(The data)
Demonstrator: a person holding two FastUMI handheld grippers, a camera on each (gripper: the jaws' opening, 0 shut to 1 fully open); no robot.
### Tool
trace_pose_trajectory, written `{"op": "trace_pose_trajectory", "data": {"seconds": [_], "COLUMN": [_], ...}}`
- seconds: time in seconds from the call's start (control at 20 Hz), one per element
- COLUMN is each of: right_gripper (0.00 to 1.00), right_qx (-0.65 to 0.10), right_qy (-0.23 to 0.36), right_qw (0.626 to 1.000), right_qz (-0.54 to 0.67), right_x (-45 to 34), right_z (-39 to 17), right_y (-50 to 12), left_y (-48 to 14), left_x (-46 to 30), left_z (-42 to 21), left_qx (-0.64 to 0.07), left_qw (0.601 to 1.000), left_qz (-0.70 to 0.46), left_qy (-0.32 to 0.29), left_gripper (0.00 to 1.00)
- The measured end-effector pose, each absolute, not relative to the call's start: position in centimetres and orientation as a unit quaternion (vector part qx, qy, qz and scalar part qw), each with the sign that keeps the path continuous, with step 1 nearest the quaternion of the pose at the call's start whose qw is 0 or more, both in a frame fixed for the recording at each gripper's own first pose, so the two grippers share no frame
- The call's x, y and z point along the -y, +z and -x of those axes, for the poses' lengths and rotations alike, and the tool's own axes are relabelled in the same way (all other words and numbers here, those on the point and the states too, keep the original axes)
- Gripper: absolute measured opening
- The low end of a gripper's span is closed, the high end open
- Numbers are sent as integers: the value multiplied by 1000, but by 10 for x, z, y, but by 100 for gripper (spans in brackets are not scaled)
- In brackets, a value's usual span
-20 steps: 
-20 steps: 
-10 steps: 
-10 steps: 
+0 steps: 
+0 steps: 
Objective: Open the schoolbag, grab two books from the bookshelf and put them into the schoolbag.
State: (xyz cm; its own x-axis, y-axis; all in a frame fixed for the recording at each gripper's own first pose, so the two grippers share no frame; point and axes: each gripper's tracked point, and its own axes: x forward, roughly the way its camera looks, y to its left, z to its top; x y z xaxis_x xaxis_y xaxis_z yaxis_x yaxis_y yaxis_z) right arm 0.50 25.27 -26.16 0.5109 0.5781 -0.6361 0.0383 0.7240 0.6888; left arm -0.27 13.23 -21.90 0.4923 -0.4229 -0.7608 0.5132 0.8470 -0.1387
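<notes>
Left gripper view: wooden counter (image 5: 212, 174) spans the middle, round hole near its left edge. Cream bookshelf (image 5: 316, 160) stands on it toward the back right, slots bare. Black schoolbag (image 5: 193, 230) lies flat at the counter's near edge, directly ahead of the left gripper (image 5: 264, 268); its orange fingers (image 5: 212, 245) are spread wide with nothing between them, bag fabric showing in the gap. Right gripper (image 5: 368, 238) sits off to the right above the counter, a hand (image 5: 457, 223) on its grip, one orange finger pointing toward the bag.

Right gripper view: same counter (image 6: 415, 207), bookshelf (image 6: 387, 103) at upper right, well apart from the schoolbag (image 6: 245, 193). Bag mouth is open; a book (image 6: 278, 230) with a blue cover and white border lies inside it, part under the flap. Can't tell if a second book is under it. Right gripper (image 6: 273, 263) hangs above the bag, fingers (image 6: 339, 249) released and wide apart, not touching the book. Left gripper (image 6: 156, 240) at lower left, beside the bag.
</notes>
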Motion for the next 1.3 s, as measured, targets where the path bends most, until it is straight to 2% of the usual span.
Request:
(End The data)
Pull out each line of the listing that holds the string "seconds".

trace_pose_trajectory, written `{"op": "trace_pose_trajectory", "data": {"seconds": [_], "COLUMN": [_], ...}}`
- seconds: time in seconds from the call's start (control at 20 Hz), one per element

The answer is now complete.